▸ Work order:
Keep only the lines from the start of the data through the line containing "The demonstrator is", and output them exactly.

▸ Supplied material:
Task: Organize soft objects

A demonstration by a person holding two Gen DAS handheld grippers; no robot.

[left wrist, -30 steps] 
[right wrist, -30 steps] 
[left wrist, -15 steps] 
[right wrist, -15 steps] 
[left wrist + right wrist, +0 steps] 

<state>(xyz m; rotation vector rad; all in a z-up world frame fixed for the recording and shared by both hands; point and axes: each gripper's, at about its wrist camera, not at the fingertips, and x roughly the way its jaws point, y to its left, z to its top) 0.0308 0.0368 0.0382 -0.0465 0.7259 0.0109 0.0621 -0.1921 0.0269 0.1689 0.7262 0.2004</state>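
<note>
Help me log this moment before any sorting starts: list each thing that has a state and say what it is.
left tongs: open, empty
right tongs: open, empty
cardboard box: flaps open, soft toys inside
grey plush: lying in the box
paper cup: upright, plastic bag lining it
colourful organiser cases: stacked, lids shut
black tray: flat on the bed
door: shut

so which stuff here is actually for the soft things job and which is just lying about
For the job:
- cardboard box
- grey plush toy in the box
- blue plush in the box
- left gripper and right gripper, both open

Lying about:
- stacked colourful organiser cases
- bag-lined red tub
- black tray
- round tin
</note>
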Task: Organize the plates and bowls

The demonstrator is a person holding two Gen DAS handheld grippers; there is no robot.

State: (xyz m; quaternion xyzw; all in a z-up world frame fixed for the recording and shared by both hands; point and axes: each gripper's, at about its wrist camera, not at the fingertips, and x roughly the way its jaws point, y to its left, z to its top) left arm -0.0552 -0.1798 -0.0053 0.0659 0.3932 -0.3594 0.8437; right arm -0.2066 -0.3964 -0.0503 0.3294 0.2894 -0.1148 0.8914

▸ Solution for this problem:
Task: Organize soft objects

A demonstration by a person holding two Gen DAS handheld grippers; no robot.

[left wrist, -30 steps] 
[right wrist, -30 steps] 
[left wrist, -15 steps] 
[right wrist, -15 steps] 
[left wrist + right wrist, +0 steps] 

<state>(xyz m; rotation vector rad; all in a z-up world frame fixed for the recording and shared by both hands; point and axes: each gripper's, at about its wrist camera, not at the fingertips, and x roughly the way its jaws point, y to its left, z to its top) 0.0308 0.0368 0.0382 -0.0465 0.7259 0.0109 0.0621 -0.1921 0.0269 0.1689 0.7262 0.2004</state>
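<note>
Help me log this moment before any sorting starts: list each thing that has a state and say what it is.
left tongs: open, empty
right tongs: open, empty
cardboard box: flaps open, soft toys inside
grey plush: lying in the box
paper cup: upright, plastic bag lining it
colourful organiser cases: stacked, lids shut
black tray: flat on the bed
door: shut

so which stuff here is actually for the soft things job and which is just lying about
For the job:
- cardboard box
- grey plush toy in the box
- blue plush in the box
- left gripper and right gripper, both open

Lying about:
- stacked colourful organiser cases
- bag-lined red tub
- black tray
- round tin
</note>
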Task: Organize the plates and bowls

The demonstrator is a person holding two Gen DAS handheld grippers; there is no robot.

The exercise has now been completed.